Industry Warning: Terrifying Liability If Data Leaves CU Control
Greg Mesack, senior vice president of government affairs for America’s Credit Unions, emphasized that the next phase of rulemaking will be one of the Bureau’s most consequential—and most contested.
“This gets at the transition in financial-services delivery,” he said, calling the coming rewrite “incredibly critical.”
Mesack warned of major risks if the final rule forces credit unions to share sensitive member data with third parties that do not operate under the same requirements for privacy, cybersecurity, and oversight.
“Under the rule, we’re required to hand over member data every time it’s requested,” Mesack said. “Once that data leaves our hands, it can be misused.

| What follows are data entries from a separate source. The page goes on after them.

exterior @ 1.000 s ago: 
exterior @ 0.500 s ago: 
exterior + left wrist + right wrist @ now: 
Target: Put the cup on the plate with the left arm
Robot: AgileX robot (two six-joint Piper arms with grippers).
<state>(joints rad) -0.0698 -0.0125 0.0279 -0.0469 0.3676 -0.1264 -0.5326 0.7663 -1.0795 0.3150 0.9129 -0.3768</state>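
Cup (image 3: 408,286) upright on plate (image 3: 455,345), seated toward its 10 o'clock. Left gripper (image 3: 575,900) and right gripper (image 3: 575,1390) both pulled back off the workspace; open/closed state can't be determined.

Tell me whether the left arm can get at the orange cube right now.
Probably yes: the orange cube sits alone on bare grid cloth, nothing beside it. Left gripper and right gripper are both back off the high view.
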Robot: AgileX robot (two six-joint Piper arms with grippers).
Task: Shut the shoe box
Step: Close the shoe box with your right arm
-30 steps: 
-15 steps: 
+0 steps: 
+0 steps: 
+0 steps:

There is potential for fraud, misuse, or bad actors getting access—and if something goes wrong, the institution that released the data could still be held responsible. That’s frankly terrifying for credit unions.”
Mesack said credit unions support innovation and consumer access, but stressed the need for a more appropriately tailored framework for managing the risks of third-party access.
“Depositories live under strict standards. A lot of fintechs do not,” he said.